おばあちゃん達に狙われていた虎杖くんの首……太っっと。仕事でもし首を締められたりしても、相手の指を筋肉で折りそうだけど、きっとこれは素人の発想なんだろうな。
記憶を呼び出すものが無いと、自分を脅かす恐怖は日々薄れていく。最近はアレと出会う前と同じように、夜道を歩けている。けど虎杖くんに遭うたびに今までなかった心配が生まれるようになった。

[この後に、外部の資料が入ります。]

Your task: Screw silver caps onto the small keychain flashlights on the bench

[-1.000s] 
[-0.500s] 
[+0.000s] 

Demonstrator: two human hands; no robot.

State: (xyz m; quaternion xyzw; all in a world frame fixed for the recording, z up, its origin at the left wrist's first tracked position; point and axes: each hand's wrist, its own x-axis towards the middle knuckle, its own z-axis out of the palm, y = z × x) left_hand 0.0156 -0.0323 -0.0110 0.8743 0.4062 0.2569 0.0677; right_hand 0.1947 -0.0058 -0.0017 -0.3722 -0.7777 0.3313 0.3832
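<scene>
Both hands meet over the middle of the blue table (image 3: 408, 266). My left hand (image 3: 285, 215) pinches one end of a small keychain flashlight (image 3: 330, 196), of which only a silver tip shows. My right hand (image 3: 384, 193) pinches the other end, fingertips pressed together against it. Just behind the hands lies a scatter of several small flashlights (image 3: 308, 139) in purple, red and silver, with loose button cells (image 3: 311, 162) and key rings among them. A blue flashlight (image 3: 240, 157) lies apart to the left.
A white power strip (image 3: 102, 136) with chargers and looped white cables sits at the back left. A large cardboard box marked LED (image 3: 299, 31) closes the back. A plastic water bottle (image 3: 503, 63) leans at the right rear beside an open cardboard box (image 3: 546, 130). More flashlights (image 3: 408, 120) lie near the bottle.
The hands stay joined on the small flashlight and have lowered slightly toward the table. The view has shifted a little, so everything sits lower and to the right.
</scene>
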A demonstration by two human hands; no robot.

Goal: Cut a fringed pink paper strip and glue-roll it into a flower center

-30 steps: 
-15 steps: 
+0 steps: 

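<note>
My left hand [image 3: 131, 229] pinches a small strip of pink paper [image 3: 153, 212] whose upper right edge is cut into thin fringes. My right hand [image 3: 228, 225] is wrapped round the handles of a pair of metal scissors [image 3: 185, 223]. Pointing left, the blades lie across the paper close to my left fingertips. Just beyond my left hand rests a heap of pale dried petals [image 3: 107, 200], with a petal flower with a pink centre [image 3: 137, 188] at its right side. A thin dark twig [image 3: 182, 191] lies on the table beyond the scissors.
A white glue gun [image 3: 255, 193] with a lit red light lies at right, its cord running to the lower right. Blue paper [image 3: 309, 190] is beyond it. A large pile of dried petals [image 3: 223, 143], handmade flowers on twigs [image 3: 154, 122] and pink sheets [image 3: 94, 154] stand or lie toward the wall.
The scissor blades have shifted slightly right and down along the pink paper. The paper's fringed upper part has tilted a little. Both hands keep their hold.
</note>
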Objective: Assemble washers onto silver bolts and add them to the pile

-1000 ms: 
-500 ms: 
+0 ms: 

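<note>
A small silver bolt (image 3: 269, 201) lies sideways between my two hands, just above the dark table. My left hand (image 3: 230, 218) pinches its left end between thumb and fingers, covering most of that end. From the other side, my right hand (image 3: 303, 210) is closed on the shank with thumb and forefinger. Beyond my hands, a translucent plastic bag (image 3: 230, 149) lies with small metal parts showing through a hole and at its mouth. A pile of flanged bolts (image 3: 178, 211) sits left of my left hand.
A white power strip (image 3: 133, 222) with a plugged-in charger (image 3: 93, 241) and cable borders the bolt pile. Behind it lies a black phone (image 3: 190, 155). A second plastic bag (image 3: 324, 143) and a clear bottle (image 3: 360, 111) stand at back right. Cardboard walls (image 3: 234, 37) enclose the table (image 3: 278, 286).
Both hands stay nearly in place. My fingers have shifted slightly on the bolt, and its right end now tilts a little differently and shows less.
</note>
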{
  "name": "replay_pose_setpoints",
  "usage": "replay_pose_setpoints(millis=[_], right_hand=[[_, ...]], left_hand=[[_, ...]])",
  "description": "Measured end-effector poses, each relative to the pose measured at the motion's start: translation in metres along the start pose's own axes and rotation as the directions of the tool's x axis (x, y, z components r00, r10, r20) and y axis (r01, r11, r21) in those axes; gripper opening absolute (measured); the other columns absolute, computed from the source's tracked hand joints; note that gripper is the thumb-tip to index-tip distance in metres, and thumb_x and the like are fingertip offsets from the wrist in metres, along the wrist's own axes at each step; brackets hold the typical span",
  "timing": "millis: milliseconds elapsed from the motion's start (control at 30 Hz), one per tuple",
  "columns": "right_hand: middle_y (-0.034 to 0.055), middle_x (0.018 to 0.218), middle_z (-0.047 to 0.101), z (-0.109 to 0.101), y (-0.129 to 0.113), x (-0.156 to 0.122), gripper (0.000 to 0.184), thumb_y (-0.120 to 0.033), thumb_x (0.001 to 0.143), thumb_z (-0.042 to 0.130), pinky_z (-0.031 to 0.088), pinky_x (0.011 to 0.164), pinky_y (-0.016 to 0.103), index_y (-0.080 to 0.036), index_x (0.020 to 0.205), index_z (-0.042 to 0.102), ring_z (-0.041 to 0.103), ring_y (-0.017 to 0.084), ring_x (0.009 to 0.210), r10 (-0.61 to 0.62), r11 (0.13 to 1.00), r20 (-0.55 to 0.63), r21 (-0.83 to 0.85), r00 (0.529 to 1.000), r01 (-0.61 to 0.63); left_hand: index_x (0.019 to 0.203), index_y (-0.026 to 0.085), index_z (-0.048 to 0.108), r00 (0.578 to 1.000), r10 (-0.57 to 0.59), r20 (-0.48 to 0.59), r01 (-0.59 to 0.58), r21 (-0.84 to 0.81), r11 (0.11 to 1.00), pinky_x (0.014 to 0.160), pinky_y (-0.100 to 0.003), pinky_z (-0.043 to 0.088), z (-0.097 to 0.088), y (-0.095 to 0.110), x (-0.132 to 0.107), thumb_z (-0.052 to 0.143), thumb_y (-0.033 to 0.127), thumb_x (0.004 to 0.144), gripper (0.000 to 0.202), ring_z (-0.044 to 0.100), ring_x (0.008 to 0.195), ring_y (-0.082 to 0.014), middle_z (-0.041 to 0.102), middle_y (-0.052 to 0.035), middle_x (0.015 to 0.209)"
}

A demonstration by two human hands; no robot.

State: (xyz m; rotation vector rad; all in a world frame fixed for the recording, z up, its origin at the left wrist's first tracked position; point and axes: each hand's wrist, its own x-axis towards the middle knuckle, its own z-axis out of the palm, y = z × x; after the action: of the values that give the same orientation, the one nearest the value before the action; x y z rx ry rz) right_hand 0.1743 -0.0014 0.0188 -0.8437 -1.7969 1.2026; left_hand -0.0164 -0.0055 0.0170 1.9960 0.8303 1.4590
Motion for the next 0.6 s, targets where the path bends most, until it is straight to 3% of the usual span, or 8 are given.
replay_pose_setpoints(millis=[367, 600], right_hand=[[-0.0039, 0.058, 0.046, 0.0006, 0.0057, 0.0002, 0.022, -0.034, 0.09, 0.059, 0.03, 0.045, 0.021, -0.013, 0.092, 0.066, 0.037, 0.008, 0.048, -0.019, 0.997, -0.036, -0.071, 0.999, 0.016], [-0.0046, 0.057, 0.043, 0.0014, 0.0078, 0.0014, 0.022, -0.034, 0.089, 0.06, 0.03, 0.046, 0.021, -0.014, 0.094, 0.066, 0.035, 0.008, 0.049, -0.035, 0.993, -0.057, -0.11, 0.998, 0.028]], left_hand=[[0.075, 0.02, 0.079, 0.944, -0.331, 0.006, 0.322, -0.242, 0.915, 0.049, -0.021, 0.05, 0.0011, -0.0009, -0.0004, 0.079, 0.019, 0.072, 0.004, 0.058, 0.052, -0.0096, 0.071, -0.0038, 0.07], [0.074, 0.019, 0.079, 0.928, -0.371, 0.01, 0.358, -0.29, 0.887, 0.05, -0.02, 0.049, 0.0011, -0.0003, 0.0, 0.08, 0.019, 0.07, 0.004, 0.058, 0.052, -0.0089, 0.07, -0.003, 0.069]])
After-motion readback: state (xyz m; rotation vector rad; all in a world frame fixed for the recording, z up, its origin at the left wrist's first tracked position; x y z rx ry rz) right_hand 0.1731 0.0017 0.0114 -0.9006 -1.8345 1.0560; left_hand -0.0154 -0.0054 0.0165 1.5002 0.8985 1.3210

「ついでに虎杖くんの来年の首は私が取ろうかな。好きな色ってやっぱ赤?マフラーも編む。釣り合いとれないし」
虎杖くんがすごい速さでこっちを見た。目の輝きがすごい。ヨッシャ!まで声を上げられると格付けで正解したGACKTさまかよ。
「マジ!?」
「マジ。それかアマギフ」
「マフラーが絶対いい!……あの、さ。面倒だったらいいけど、できたらネックウォーマーがいい。マフラーは走ってると吹っ飛ぶから。絶対失くしたくねぇし」
「いーよ。作れる作れる」
ネックウォーマーって急にモダンだな。レトロブームどこ行った。……ネックウォーマーに鋼線仕込む方法とかネットで探したらあるかな。
男子高校生、レトロとモダンの二刀流。